- _Task item_
What is needed is the run of lines from the one with "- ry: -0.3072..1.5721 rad" through the close of the data, set down exactly.

[[ Material for this task, beginning ]]

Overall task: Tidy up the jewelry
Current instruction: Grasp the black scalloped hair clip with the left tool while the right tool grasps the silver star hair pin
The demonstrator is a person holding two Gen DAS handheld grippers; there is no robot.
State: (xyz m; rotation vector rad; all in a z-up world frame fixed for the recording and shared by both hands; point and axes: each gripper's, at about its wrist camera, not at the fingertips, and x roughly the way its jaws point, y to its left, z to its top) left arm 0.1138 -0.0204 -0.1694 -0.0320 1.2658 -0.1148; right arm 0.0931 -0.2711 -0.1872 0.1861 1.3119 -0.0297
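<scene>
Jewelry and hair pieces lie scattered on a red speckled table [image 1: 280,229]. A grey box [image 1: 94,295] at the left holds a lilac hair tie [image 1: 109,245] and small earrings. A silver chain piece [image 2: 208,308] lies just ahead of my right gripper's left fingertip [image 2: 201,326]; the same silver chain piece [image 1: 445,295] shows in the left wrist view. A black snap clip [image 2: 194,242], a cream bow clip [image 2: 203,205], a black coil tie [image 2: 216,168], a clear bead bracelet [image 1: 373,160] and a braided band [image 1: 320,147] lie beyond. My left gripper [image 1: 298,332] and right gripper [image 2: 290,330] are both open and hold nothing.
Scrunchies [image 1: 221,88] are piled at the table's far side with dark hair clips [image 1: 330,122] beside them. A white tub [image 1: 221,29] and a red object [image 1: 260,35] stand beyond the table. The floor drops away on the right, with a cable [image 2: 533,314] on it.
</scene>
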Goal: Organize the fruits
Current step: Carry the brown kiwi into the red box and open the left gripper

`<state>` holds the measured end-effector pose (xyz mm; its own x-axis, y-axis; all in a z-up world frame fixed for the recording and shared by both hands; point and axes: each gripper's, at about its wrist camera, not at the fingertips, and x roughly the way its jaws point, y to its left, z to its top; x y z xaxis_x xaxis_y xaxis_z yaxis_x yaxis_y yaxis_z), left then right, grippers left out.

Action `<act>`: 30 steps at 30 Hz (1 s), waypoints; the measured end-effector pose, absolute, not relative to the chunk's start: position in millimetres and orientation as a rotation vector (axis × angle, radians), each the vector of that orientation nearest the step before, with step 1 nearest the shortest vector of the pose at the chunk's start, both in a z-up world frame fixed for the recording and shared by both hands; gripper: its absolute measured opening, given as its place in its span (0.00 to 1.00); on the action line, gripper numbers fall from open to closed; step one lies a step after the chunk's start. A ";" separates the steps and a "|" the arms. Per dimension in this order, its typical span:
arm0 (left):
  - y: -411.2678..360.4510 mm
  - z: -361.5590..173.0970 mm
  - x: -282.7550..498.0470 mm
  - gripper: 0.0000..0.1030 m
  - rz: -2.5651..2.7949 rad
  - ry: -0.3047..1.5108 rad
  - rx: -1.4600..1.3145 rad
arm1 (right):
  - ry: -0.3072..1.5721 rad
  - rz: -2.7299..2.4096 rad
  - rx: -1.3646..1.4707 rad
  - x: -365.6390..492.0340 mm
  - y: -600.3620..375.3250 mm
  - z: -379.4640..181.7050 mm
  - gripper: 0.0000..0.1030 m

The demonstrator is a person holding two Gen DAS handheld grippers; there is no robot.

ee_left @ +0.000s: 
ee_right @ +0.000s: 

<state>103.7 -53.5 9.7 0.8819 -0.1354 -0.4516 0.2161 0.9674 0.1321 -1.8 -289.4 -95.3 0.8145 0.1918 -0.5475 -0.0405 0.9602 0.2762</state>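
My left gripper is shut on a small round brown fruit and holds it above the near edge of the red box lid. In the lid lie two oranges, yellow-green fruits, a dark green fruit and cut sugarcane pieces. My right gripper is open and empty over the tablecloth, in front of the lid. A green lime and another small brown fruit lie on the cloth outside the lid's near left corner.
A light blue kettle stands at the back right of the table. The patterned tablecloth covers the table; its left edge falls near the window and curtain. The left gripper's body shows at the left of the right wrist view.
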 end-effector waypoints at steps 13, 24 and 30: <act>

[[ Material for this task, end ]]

- _Answer to this problem_
  - ry: -0.3072..1.5721 rad
  - rz: -2.7299..2.4096 rad
  - rx: -1.3646..1.4707 rad
  - x: -365.6390..492.0340 mm
  - y: -600.3620..375.3250 mm
  - z: -379.4640..181.7050 mm
  - gripper: 0.0000..0.1030 m

The demonstrator is a person holding two Gen DAS handheld grippers; there is no robot.

ee_left @ +0.000s: 
ee_right @ +0.000s: 

<state>103.7 -53.5 9.7 0.8819 -0.1354 -0.4516 0.2161 0.9674 0.1321 -1.8 -289.4 -95.3 0.8145 0.1918 -0.5475 -0.0405 0.9602 0.2762</state>
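My left gripper is shut on a small round brown fruit and holds it above the near edge of the red box lid. In the lid lie two oranges, yellow-green fruits, a dark green fruit and cut sugarcane pieces. My right gripper is open and empty over the tablecloth, in front of the lid. A green lime and another small brown fruit lie on the cloth outside the lid's near left corner.
A light blue kettle stands at the back right of the table. The patterned tablecloth covers the table; its left edge falls near the window and curtain. The left gripper's body shows at the left of the right wrist view.
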 end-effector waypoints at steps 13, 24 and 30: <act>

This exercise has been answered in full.